━━━ Data extract

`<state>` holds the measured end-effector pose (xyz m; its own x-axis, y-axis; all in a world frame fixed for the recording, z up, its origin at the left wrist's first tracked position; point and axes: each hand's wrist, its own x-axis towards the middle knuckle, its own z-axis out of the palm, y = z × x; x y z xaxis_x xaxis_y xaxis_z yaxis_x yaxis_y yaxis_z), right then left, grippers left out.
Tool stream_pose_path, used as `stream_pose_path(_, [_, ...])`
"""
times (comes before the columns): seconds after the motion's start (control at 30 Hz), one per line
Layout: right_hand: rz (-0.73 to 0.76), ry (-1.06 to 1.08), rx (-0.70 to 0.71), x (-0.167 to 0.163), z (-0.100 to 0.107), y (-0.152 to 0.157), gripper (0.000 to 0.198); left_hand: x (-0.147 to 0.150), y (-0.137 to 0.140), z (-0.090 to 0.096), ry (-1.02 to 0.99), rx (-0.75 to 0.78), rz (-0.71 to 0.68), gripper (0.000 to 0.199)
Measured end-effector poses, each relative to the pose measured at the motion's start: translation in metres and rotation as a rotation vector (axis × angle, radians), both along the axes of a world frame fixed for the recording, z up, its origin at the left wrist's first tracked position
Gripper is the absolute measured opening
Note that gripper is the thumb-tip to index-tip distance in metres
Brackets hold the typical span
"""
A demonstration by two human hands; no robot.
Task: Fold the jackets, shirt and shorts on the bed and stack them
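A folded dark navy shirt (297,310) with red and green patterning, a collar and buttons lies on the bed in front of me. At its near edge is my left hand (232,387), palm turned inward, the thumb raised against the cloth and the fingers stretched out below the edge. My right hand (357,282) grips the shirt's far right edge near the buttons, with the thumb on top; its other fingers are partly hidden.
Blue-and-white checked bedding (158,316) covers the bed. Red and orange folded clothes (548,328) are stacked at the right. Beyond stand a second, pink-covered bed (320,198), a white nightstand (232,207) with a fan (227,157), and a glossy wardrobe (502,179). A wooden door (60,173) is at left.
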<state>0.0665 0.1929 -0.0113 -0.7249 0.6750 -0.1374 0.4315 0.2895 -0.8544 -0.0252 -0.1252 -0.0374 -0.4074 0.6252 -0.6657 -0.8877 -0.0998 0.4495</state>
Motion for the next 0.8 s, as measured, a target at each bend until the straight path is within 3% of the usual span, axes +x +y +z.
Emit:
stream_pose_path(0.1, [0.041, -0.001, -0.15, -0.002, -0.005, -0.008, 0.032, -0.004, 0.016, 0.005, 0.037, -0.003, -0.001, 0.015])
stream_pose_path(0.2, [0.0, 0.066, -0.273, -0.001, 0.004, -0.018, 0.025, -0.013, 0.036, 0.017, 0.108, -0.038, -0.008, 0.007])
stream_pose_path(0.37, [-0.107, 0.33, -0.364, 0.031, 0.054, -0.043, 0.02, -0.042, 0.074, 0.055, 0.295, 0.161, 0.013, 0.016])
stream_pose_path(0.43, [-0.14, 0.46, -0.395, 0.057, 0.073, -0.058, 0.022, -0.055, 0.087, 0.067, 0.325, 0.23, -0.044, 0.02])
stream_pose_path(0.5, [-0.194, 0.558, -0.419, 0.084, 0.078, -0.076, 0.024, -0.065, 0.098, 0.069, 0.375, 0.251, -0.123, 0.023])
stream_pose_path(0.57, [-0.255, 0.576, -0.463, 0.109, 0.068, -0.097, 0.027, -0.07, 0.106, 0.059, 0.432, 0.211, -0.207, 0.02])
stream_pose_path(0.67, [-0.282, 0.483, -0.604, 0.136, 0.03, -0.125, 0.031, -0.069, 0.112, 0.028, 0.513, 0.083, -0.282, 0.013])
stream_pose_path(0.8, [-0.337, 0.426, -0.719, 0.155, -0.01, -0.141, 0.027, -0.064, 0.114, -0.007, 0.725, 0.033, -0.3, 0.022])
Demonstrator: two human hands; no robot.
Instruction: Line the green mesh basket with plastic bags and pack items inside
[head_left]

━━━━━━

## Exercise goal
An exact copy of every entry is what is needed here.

## Answer space
`<state>` holds the measured end-effector pose (xyz m; its own x-axis, y-axis; all in a world frame fixed for the recording, z up, its origin at the left wrist's first tracked position; point and axes: each hand's wrist, its own x-axis towards the middle knuckle, its own z-axis out of the palm, y = z × x; x y z xaxis_x xaxis_y xaxis_z yaxis_x yaxis_y yaxis_z), right then left, grippers left out.
Tool stream_pose_path, used as `stream_pose_path(_, [_, ...])`
"""
times (comes before the columns): seconds after the motion's start (control at 30 Hz), one per line
Layout: right_hand: rz (-0.73 to 0.76), ry (-1.06 to 1.08), rx (-0.70 to 0.71), x (-0.167 to 0.163), z (-0.100 to 0.107), y (-0.152 to 0.157), gripper (0.000 to 0.198); left_hand: x (-0.147 to 0.150), y (-0.137 to 0.140), z (-0.090 to 0.096), ry (-1.02 to 0.99), rx (-0.75 to 0.78), rz (-0.71 to 0.68), gripper (0.000 to 0.199)
Measured end-effector poses, each relative to the pose measured at the motion's start: translation in metres and rotation as a rotation vector (axis × angle, radians), both along the axes of a world frame fixed for the recording, z up, its origin at the left wrist's first tracked position
Gripper is the absolute measured opening
Note that gripper is the thumb-tip to index-tip distance in metres
Brackets hold the typical span
"""
A demonstration by two human hands; no robot.
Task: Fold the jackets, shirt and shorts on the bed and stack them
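A folded dark navy shirt (297,310) with red and green patterning, a collar and buttons lies on the bed in front of me. At its near edge is my left hand (232,387), palm turned inward, the thumb raised against the cloth and the fingers stretched out below the edge. My right hand (357,282) grips the shirt's far right edge near the buttons, with the thumb on top; its other fingers are partly hidden.
Blue-and-white checked bedding (158,316) covers the bed. Red and orange folded clothes (548,328) are stacked at the right. Beyond stand a second, pink-covered bed (320,198), a white nightstand (232,207) with a fan (227,157), and a glossy wardrobe (502,179). A wooden door (60,173) is at left.
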<state>0.0665 0.1929 -0.0113 -0.7249 0.6750 -0.1374 0.4315 0.2895 -0.8544 -0.0252 -0.1252 -0.0374 -0.4074 0.6252 -0.6657 -0.8877 -0.0998 0.4495</state>
Motion for the next 0.8 s, as measured, a target at each bend until the straight path is within 3% of the usual span, axes +x +y +z.
Emit:
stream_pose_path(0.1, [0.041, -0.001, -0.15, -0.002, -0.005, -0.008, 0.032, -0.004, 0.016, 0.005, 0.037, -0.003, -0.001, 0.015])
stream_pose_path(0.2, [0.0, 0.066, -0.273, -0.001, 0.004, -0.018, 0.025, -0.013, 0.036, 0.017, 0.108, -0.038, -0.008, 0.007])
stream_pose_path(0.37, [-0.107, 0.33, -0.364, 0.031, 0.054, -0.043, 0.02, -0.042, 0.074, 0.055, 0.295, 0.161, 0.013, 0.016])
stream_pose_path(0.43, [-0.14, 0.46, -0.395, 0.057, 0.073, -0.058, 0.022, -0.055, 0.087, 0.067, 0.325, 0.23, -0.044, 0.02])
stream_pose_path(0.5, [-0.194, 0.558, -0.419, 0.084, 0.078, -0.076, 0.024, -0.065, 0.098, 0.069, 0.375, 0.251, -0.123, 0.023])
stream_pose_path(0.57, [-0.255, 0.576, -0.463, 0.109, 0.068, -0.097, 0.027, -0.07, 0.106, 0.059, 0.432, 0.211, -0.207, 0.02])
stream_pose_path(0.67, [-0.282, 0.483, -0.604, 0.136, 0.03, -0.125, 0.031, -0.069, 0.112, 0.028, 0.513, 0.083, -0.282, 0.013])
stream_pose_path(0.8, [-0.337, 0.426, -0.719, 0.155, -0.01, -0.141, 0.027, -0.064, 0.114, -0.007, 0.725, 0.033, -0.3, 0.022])
Demonstrator: two human hands; no robot.
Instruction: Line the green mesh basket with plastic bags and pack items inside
[head_left]

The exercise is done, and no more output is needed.